Studio album by The Inevitable Backlash
- Released: March 27, 2007
- Recorded: November–December 2006 at Wetandry, Eagle Rock
- Genre: Indie rock
- Length: 9:45
- Label: Hegemony
- Producer: Manny Nieto

= Sex for Safety =

Sex for Safety is The Inevitable Backlash's first studio album.

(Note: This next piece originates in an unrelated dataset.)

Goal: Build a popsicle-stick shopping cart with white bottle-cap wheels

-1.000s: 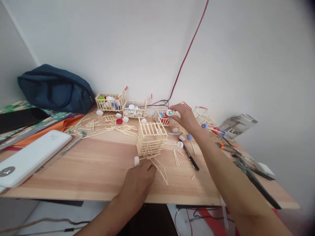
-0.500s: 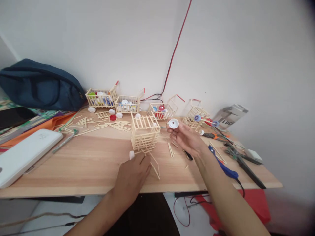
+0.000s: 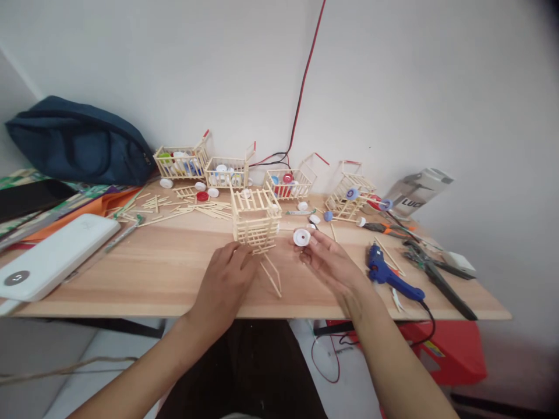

It was released on March 27, 2007.

Professional ratings
Review scores
| Source | Rating |
| Delusions of Adequacy | Unrated |
| Treble | Unrated |

==Track listing==

| No. | Title | Length |
|---|---|---|
| 1. | "He Never Left" | 2:50 |
| 2. | "Cult of the Sea" | 1:53 |
| 3. | "Le Fou Rire" | 2:33 |
| 4. | "Snowstorms" | 3:19 |
| 5. | "Sex for Safety" | 2:17 |

==Personnel==
- John Renton - guitar/vocals
- Chris Stein - bass
- John Renton - drums
- Manny Nieto - Producer
- Mark Chalecki - Mastering

==Artwork==
The CD cover for Sex for Safety EP is a digitally rendered watercolor sketch by Tegan and Sara art director EE Storey.